Condenas por maltrato animal en Magdalena y Santander

 

La Fiscalía General de la Nación, a través del Grupo Especial para la Lucha contra el Maltrato Animal (Gelma), logró sentencias condenatorias contra dos hombres responsables de la muerte de caninos en hechos de extrema crueldad. Los jueces penales de conocimiento dictaron los fallos tras evaluar el material probatorio que demostraba lesiones severas y amputaciones sufridas por los animales. Estas decisiones judiciales reafirman el compromiso de las autoridades colombianas con la protección de los seres sintientes y el cumplimiento de la ley penal.

En el primer caso, Jhanier Steven Maldonado Morales fue sentenciado a 24 meses de prisión tras aceptar su responsabilidad en el delito de maltrato animal agravado. Los hechos ocurrieron el 9 de junio de 2025 en la ciudad de Santa Marta, donde el procesado agredió físicamente a un canino de nombre ‘Pinky’. La violencia de las patadas propinadas por el hombre le causaron al animal lesiones internas de tal gravedad que terminaron con su vida, generando indignación en la comunidad del Magdalena.

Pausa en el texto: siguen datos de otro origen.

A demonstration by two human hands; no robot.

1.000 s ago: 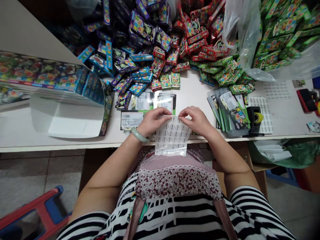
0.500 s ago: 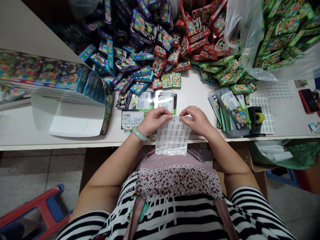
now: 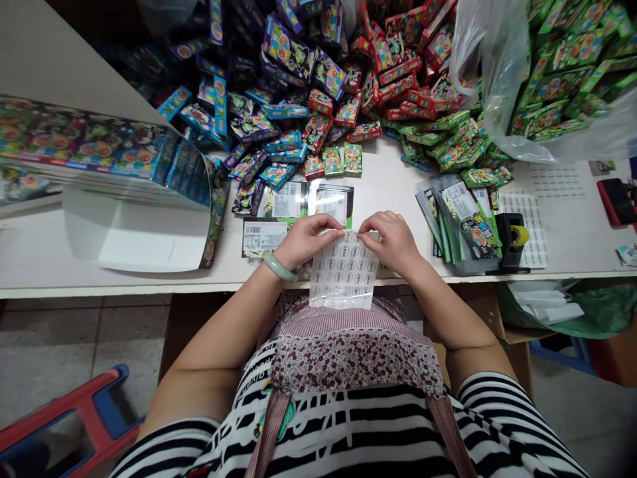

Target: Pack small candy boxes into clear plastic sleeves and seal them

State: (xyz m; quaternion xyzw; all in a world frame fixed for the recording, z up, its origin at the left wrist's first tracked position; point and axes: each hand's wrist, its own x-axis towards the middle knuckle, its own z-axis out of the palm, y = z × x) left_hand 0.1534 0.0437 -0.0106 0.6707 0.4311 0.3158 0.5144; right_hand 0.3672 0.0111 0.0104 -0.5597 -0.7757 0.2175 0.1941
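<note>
Between my hands hangs a sheet of round stickers (image 3: 343,272), translucent with rows of printed circles, its lower edge over the apron. My left hand (image 3: 308,242), closed with a bracelet at the wrist, pinches the sheet's upper left edge. At the upper right edge, the thumb and finger of my right hand (image 3: 391,239) are pinched together on the sheet; whether a single sticker is between them is too small to tell. Just beyond my hands, clear-wrapped printed packs (image 3: 263,236) lie flat on the white table (image 3: 388,176), partly hidden by my left hand.
Piles of small purple boxes (image 3: 286,50), red boxes (image 3: 398,70) and green boxes (image 3: 452,143) cover the back. At left stands an open display carton (image 3: 154,239). To the right are stacked packs (image 3: 460,222), a black tape dispenser (image 3: 510,242), more sticker sheets (image 3: 535,229) and a phone (image 3: 617,202).
My right hand has shifted very slightly at the sheet's top edge. The sheet and my left hand stay nearly where they were; the view has moved a little.
</note>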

Además de la pena privativa de la libertad, Maldonado Morales deberá pagar una multa económica equivalente a 45 salarios mínimos legales mensuales vigentes. La sentencia también incluye la prohibición absoluta de tenencia de cualquier tipo de animal durante el mismo periodo de la pena principal. La aceptación libre y voluntaria de los cargos por parte del agresor permitió agilizar el proceso judicial, estableciendo un precedente sobre las consecuencias legales de ejercer violencia física contra mascotas en entornos urbanos y residenciales.

Por otro lado, en Barrancabermeja, Santander, se dictó sentencia contra Heradis de Jesús Salas Balmaceda por actos de sevicia cometidos en julio de 2021. El procesado fue hallado culpable de someter a una canina llamada ‘Kiara’ a sufrimientos extremos en el barrio La Victoria. Según el expediente, Salas Balmaceda utilizó un arma cortopunzante para ocasionarle múltiples heridas severas, incluyendo la amputación de su cola y otras partes de su cuerpo, antes de abandonarla agónica en plena vía pública del municipio petrolero.

La condena impuesta para este segundo caso fue de 20 meses de prisión e inhabilidad para el ejercicio de derechos y funciones públicas por un periodo de 24 meses. El juez también le impuso una multa de 8,5 salarios mínimos legales mensuales vigentes y la prohibición de convivir con animales. La sevicia demostrada en este ataque contra ‘Kiara’ fue determinante para que la Fiscalía solicitara una sanción ejemplar que reflejara la gravedad de las mutilaciones y el posterior abandono del animal en estado de vulnerabilidad.

Estas acciones judiciales forman parte de la estrategia nacional para combatir los delitos contra la integridad física y emocional de los animales en el país. El grupo Gelma ha intensificado sus labores de investigación en territorio para asegurar que los responsables de agresiones no queden en la impunidad. Las autoridades judiciales destacaron que el maltrato animal es una conducta punible que escala en severidad cuando se utilizan armas o se producen daños permanentes que comprometen la vida de los seres afectados.

La ciudadanía ha jugado un papel fundamental en estos procesos mediante la denuncia oportuna y el aporte de testimonios que permiten identificar a los agresores. En ambos departamentos, tanto en Magdalena como en Santander, las organizaciones defensoras de animales celebraron el avance de la justicia en casos que anteriormente podrían haber quedado en el olvido. La tipificación del maltrato animal como un delito con penas de cárcel efectiva es una herramienta clave para desincentivar comportamientos violentos dentro de la sociedad colombiana actual.

El sistema judicial colombiano continúa fortaleciendo su capacidad de respuesta frente a estas emergencias, integrando peritajes veterinarios y forenses para sustentar las acusaciones ante los jueces. Con estas dos nuevas condenas, se envía un mensaje claro sobre la protección constitucional de los animales y el rigor con el que se aplicará la ley en casos de crueldad. La vigilancia estatal se mantiene activa para prevenir futuros incidentes y garantizar que quienes atenten contra la fauna doméstica asuman las consecuencias penales y económicas correspondientes.